## WHAT YOU ARE ASKED TO DO
Your task is to copy the lines of the data below from the line holding "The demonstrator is" through the line holding "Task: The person", inclusive, exactly and with nothing added.

## INFORMATION SUPPLIED
_ _ _ _

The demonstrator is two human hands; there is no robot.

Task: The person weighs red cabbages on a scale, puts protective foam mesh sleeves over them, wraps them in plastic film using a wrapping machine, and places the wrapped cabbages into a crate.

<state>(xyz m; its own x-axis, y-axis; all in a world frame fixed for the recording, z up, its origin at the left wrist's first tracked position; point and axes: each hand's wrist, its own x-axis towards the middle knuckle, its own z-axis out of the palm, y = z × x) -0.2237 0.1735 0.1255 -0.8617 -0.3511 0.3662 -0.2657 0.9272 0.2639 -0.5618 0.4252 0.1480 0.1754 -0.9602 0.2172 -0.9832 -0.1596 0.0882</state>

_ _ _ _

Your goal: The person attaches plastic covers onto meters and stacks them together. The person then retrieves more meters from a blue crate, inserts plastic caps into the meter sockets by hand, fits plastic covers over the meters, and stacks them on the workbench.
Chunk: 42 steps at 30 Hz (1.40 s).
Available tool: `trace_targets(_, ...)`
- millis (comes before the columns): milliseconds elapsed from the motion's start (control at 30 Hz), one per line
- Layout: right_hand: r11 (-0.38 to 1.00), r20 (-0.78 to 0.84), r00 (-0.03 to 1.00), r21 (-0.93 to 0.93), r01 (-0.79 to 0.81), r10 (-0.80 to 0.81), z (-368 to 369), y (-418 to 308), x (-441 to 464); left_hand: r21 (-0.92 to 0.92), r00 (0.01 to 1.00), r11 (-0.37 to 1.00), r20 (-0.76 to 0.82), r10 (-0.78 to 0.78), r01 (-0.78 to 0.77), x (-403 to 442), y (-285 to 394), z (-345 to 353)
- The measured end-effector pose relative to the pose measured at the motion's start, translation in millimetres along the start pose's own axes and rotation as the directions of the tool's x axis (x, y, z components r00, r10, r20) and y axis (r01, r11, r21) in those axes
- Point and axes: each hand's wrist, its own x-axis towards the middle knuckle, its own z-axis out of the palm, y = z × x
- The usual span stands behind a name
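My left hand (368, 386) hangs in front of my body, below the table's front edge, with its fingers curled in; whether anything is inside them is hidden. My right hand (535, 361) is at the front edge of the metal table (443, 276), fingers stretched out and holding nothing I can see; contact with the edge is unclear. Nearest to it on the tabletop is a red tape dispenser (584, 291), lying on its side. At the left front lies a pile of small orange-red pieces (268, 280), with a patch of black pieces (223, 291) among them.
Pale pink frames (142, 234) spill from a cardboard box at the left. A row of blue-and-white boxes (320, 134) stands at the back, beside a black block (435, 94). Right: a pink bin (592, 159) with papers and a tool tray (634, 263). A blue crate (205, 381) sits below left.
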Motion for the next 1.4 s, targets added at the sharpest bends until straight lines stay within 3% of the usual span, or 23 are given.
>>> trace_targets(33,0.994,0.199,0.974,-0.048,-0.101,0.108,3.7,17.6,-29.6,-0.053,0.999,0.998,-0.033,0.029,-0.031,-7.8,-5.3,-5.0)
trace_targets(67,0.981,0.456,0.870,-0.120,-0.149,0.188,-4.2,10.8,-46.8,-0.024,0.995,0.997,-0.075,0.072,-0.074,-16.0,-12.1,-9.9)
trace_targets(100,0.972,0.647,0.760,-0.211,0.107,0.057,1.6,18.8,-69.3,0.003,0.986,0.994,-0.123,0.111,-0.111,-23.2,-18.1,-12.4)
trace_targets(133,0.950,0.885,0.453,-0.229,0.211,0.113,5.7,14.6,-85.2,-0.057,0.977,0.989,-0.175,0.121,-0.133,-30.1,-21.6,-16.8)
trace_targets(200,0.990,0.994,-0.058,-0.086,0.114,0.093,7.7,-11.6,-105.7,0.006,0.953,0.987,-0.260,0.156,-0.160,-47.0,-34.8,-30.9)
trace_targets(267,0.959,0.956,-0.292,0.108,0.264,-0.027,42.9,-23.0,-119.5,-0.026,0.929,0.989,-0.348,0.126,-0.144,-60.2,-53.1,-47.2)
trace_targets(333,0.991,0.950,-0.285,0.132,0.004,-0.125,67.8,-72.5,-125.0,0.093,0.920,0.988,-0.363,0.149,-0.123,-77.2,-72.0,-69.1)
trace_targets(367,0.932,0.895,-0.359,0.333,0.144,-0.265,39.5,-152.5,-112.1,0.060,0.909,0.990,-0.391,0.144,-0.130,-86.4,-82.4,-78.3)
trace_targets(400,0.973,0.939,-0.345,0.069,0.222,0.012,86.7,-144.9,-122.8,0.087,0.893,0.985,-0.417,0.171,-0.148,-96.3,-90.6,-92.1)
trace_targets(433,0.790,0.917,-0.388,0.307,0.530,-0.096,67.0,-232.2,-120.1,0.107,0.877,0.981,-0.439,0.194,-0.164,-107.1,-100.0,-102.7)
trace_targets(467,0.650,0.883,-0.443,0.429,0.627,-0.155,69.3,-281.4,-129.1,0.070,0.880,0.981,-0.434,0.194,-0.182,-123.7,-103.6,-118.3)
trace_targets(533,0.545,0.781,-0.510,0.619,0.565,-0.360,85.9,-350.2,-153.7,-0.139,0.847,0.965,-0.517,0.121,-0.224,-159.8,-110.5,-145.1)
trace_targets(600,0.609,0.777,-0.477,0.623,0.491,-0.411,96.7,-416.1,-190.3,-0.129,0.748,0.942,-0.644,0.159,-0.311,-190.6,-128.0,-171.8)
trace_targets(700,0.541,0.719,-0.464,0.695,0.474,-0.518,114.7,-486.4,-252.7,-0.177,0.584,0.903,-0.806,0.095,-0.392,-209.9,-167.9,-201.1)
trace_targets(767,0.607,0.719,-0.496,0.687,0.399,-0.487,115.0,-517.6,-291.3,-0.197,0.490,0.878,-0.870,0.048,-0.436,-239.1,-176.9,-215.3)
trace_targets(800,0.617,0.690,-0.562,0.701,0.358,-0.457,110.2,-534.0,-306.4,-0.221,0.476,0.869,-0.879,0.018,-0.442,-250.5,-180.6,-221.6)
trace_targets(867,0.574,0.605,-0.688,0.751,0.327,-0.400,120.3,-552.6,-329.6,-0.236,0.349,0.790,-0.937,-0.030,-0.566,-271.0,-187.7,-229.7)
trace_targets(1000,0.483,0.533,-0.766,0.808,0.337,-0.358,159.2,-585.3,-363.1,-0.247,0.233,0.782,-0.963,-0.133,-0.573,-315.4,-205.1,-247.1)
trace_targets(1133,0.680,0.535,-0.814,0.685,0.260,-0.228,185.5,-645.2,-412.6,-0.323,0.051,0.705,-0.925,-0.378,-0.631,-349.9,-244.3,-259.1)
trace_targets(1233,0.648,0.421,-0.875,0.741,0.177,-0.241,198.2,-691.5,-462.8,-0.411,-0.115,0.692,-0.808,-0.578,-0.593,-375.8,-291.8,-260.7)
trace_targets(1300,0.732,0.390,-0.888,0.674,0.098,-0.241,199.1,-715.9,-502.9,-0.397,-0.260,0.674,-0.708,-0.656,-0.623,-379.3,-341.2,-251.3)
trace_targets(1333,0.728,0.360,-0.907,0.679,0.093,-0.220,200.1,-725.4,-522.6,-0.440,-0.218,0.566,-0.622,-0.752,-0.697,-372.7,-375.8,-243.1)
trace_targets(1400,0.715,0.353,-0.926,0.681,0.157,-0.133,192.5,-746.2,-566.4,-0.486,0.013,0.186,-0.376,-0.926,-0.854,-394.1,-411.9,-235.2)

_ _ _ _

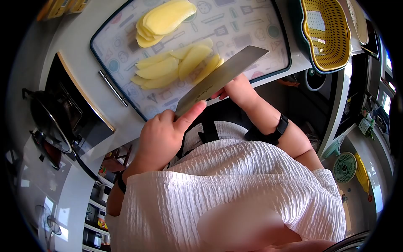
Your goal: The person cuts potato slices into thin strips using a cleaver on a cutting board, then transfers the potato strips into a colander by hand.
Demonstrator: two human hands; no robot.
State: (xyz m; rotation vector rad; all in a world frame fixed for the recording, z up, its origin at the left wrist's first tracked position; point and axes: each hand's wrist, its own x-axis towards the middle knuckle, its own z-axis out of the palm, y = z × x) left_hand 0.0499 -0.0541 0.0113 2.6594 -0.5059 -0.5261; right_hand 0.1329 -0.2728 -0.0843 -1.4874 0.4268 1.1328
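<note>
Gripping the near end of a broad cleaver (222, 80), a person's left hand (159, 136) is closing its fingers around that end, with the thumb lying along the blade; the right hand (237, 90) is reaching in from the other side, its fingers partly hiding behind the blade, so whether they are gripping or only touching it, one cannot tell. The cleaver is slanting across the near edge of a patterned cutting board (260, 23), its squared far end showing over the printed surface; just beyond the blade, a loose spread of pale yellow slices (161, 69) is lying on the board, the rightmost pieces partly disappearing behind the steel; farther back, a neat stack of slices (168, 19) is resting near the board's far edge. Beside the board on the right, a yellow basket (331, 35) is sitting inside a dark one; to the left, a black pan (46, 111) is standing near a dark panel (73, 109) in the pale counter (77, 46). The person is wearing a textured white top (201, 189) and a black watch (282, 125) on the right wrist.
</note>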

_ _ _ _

## SOLVED EXERCISE
The demonstrator is two human hands; there is no robot.

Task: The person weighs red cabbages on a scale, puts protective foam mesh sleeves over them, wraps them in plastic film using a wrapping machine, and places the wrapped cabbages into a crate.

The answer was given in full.